Hopefully someone has told the members of the enthusiastic Facebook group that Area 51’s security troops are literally authorized to respond to trespassers with “deadly force” (or, if you’re ‘lucky’, you could get a hefty fine and 6 months in prison). The only note about that possibility on the Facebook group is the message “if we naruto run, we can move faster than their bullets” (‘naruto run‘ is a meme based on the peculiar running style of an anime character).

Area 51 Warning Sign

Given the Facebook event’s jokey nature, it’s likely that most people won’t attend, but one would think out of that amount of people there are going to be more than a few that take it seriously and do attempt something. Let’s hope the ‘camo dudes’ are forewarned and in a good mood (see below for what a camo dude good mood looks like)…
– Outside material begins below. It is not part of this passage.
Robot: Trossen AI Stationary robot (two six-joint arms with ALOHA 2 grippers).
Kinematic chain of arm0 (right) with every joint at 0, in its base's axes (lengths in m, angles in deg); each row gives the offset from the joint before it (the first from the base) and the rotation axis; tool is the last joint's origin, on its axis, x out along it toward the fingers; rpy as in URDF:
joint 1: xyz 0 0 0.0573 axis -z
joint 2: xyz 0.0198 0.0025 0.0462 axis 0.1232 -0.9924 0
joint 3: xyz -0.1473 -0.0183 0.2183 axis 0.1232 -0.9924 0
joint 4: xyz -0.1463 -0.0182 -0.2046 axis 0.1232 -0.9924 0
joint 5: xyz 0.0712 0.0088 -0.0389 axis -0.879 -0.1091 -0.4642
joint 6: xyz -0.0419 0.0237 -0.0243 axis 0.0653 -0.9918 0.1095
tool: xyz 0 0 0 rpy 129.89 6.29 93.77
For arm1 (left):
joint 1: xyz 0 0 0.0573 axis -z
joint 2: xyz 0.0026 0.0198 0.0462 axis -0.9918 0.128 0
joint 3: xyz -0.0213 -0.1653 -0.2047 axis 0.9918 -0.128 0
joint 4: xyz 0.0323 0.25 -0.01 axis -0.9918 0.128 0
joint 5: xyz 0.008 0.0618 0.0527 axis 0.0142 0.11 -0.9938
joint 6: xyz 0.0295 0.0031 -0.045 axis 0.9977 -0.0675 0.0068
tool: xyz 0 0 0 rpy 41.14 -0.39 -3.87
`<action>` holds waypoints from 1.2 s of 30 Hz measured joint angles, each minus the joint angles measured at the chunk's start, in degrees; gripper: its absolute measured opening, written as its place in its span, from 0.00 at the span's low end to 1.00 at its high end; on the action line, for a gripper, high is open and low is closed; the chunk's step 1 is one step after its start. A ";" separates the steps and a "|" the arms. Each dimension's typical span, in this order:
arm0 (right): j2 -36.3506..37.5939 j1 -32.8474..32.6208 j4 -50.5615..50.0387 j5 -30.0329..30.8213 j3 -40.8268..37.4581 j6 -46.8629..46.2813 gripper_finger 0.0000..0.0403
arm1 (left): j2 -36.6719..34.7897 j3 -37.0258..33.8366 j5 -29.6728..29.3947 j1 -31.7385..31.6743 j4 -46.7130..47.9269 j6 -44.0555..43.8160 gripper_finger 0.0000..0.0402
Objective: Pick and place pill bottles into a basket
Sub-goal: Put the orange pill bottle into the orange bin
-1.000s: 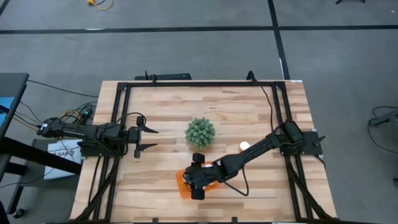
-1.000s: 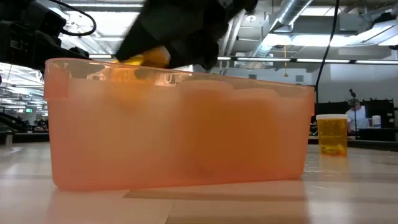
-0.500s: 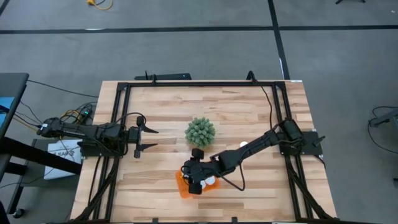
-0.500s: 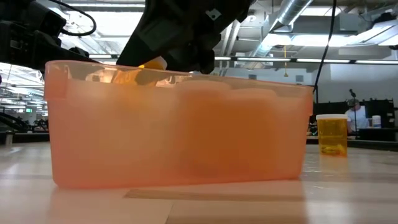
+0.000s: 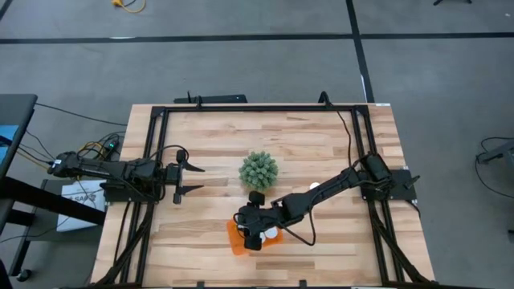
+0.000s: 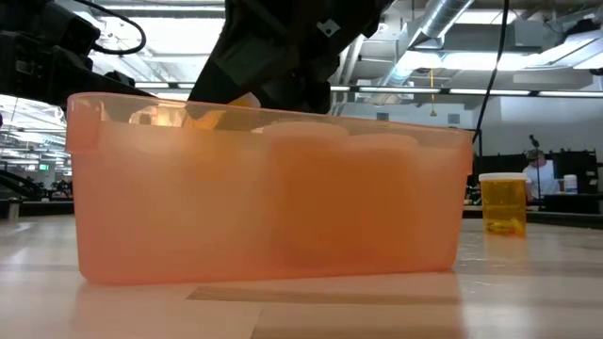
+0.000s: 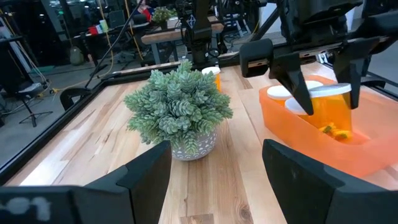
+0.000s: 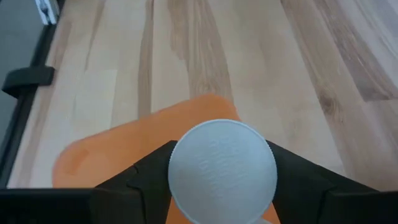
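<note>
The orange basket [image 7: 348, 149] sits near the table's front middle [image 5: 234, 241]; its wall fills the low view [image 6: 273, 198]. Two white-capped pill bottles [image 7: 283, 93] lie or stand inside it. My right gripper [image 7: 324, 93] is over the basket, shut on an orange pill bottle [image 7: 329, 115] with a white cap [image 8: 222, 171]. One more bottle [image 6: 502, 202] stands upright on the table to the basket's right, also in the high view [image 5: 315, 189]. My left gripper [image 7: 217, 180] waits open at the table's left [image 5: 189, 178], facing the green plant [image 7: 177, 112]. My right gripper pinches the bottle between its two fingers [image 7: 300, 93], one on each side of its top by the white cap [image 7: 329, 90]. The fingers come from above, pointing down. The bottle hangs upright with its lower part inside the basket; whether it rests on the floor is hidden.
The green spiky plant [image 5: 259, 169] stands in its pot at the table's middle, just beyond the basket. A black frame [image 5: 257, 107] runs around the table. Bare wood lies to the left and far side.
My right gripper has gone down over the basket and slightly toward the table's far-left, still shut on the bottle. The bottle has sunk from above the basket's rim to partly behind its wall.
</note>
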 joint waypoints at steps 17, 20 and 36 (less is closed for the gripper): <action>-6.03 0.39 1.12 0.57 0.11 1.03 0.55 | -0.01 0.01 0.01 0.02 0.00 0.20 0.60; -6.89 0.70 2.71 0.49 0.33 1.62 0.54 | -0.01 0.00 0.00 0.02 0.00 0.01 0.60; -6.69 -0.02 -1.87 -0.29 4.31 4.42 0.52 | -0.01 0.01 -0.01 0.02 0.00 0.26 0.60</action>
  1. I’m gonna go out on a limb here and predict a million people won’t show up. Areas 51 is in a harsh desert, in the middle of nowhere. You can’t get there on a bicycle (or you could die trying to) or calling an Uber. Cell phone signals and WiFi are very spotty to non-existent. There are no restaurants serving gluten-free, dairy-free, egg-free, plant-based brunches. These hardships will automatically eliminate close to 100% of the Millennials who signed up.

    For the out-of-touch-with-reality UFO zealots, basement-dwelling government conspiracy addicts, and just plain beer-fueled dumb asses that do actually try this, there’s a very real possibility of getting shot dead.

    The good news for all the rest of us is that after they’ve been mowed down by the camo dudes, there will be a few less of these whackos loose and running around in our world.